* **PROBLEM STATEMENT**:
Reproduced exactly, the lines from the start of the material through the line containing "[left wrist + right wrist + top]" should be the whole answer, with pictures excluded.

* **DATA BLOCK**:
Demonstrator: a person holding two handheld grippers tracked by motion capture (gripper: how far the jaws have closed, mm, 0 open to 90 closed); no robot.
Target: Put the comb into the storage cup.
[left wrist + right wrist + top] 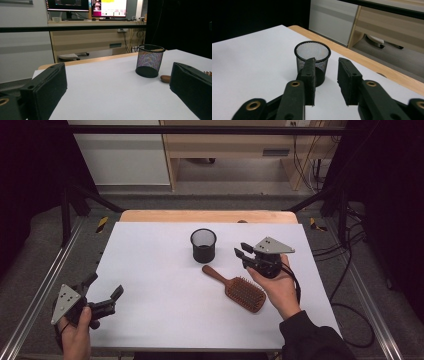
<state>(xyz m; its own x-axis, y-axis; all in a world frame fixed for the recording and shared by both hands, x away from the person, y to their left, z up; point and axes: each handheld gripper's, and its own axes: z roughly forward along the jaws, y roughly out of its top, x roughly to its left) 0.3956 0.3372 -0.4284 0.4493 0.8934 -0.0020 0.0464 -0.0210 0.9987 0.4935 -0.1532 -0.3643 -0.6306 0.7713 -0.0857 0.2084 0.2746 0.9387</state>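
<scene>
My right hand-held gripper (241, 254) hangs released near the hairbrush (236, 287): light, stiff wood; I'd grip its slim handle.

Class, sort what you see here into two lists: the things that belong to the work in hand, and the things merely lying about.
In the work:
mesh cup
wooden hairbrush
right tongs, open, near the cup
left tongs, open, at the table's near left

Lying about:
monitors on the far desk
cables on the floor
</scene>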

* **EXERCISE ANSWER**:
Demonstrator: a person holding two handheld grippers tracked by motion capture (gripper: how far the jaws have closed, mm, 0 open to 90 closed); no robot.
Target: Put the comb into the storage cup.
[left wrist + right wrist + top] 

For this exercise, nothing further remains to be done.